His literary comedy heroes are the great PG Wodehouse, SJ Perelman of Marx Brothers fame and of course the savage fun and developed farce of more modern-day humourists such as Tom Sharpe. His oeuvre to date exemplifies his love of riffing on situations in which his absurd characters find themselves, exaggerating them wildly to satisfy his great sense of the ridiculous and the joy to be had playing around with the English language.  These books are laugh-out-loud fun because as he points out to anyone who’ll listen, they were written for his amusement and he was laughing when he wrote them.

Wilson has for the whole of his life been politically, racially, religiously and gender non-aligned, he’s a genuine democratic libertarian who believes like his grandfather that ‘every human being has an inalienable right to find his or her own way to heaven or hell whether that be religious or secular.’ So don’t look for deep meaning or intellectual insight from reading one of his books. Understand, these novels are farcical fiction and are not written to be taken seriously or to offend, so relax and enjoy, lighten-up a little and don’t even think about trying to get the ‘taste’ police involved. 

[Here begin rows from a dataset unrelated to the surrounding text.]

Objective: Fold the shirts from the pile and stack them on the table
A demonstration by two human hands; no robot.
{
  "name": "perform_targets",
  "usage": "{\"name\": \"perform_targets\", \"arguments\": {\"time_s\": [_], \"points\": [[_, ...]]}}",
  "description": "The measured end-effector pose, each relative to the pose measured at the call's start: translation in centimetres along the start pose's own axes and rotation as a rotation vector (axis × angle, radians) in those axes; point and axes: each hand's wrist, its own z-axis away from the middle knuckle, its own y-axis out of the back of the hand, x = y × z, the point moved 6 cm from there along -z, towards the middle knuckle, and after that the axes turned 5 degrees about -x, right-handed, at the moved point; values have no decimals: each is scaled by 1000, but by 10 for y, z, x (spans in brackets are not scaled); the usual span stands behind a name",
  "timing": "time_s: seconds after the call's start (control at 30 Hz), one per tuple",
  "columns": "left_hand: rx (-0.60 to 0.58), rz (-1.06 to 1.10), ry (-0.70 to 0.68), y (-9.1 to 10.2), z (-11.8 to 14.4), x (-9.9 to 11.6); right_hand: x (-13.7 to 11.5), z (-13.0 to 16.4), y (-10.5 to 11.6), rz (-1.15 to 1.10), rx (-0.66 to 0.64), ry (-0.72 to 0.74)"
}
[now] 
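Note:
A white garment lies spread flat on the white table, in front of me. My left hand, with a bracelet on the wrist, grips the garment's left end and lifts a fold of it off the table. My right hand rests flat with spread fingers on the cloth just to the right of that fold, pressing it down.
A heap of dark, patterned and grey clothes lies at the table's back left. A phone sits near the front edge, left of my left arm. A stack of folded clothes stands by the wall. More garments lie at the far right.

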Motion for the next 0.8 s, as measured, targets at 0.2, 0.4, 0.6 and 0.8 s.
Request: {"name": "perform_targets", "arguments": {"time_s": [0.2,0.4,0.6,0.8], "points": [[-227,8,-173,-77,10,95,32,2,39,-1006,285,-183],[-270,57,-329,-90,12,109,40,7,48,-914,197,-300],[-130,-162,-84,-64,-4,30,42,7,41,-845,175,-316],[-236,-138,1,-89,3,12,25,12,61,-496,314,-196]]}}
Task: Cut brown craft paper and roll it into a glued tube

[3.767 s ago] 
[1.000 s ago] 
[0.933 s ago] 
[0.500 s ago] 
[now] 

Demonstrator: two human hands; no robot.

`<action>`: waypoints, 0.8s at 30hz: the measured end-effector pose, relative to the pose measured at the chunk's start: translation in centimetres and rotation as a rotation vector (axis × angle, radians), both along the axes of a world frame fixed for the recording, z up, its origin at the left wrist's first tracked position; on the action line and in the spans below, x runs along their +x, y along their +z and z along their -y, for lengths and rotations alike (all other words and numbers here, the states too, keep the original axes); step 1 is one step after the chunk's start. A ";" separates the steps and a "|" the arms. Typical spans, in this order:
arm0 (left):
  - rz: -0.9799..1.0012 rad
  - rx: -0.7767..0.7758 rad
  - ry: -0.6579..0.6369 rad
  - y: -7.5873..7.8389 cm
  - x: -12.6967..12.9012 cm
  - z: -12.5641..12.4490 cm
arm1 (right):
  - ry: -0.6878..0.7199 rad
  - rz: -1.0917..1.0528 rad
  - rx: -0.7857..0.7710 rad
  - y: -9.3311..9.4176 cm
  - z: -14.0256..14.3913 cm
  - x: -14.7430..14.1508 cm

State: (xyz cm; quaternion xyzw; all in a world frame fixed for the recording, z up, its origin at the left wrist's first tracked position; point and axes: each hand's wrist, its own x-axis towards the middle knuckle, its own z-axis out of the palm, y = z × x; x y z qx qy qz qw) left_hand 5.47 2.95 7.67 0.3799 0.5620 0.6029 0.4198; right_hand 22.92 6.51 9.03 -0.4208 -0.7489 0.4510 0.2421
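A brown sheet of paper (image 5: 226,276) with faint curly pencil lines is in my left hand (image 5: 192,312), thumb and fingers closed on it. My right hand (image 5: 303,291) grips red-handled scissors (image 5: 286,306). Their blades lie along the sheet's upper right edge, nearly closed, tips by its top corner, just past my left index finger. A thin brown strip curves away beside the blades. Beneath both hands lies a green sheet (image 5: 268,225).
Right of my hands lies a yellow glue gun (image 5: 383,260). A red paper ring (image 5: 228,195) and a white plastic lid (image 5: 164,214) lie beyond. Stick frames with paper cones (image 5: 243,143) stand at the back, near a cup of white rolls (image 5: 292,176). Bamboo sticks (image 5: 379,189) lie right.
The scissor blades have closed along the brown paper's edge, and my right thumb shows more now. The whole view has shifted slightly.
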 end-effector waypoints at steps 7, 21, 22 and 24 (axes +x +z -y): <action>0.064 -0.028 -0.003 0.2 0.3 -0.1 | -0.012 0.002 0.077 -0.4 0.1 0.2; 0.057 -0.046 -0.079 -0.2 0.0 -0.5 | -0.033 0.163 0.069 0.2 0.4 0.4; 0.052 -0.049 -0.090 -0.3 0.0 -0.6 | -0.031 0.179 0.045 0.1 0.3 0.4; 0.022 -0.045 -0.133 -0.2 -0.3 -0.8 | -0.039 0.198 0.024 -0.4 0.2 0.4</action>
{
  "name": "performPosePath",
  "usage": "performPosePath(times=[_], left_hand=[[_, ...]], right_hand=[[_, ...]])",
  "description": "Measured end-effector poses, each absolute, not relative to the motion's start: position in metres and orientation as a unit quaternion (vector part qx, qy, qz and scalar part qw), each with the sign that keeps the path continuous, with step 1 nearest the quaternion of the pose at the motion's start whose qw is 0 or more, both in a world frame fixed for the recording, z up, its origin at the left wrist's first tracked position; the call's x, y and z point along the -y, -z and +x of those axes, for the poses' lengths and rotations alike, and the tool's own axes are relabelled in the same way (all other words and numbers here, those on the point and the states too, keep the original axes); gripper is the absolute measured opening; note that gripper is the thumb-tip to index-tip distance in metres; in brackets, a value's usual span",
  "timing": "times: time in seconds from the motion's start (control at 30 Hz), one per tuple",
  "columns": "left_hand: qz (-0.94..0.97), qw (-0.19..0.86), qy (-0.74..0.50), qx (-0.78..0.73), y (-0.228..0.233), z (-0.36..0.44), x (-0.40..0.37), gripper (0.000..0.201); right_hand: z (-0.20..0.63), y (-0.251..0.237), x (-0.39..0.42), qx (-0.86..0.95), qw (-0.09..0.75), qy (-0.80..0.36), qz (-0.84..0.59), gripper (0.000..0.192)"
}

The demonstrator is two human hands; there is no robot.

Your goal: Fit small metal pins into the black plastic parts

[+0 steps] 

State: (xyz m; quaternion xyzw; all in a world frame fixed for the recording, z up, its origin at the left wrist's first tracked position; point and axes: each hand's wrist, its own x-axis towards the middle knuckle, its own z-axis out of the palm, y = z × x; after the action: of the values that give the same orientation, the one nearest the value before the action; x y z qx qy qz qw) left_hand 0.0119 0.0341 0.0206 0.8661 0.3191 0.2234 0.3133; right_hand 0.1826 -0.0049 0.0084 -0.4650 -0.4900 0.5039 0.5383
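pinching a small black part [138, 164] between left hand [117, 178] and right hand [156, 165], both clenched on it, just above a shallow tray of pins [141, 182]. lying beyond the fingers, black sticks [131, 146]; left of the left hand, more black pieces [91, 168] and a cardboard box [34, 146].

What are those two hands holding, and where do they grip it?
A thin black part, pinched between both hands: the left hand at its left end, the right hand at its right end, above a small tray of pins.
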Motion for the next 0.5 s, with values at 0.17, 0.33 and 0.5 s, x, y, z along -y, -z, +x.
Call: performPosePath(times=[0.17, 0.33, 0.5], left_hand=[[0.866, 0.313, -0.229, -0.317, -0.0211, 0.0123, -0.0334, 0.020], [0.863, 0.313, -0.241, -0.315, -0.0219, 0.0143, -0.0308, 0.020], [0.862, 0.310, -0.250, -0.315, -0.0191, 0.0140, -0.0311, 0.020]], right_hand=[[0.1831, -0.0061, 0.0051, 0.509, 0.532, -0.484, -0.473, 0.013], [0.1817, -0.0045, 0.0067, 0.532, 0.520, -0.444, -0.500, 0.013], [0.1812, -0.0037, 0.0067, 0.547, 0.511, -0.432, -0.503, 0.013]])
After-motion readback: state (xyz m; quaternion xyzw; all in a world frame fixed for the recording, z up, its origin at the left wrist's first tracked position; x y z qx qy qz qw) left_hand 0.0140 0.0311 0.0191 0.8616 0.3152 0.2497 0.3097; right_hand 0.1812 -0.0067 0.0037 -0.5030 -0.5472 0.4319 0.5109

Our author all his life has urged those he met to occasionally take time-out to smell the roses, and he’s consistently given unsolicited advice to young persons about politics and politicians, ‘I say put all politicians on the minimum wage and then watch how fast things change!’

Wilson supports a number of charities and makes sure that profits from these novels go to help the less well-off. He sees his books as adding to the still thankfully cutting-edge wit of his Grey Generation and as being life-affirming to those who have lived long enough to be contemptuous of anyone with snake-oil solutions to the problems of humanity worldwide. 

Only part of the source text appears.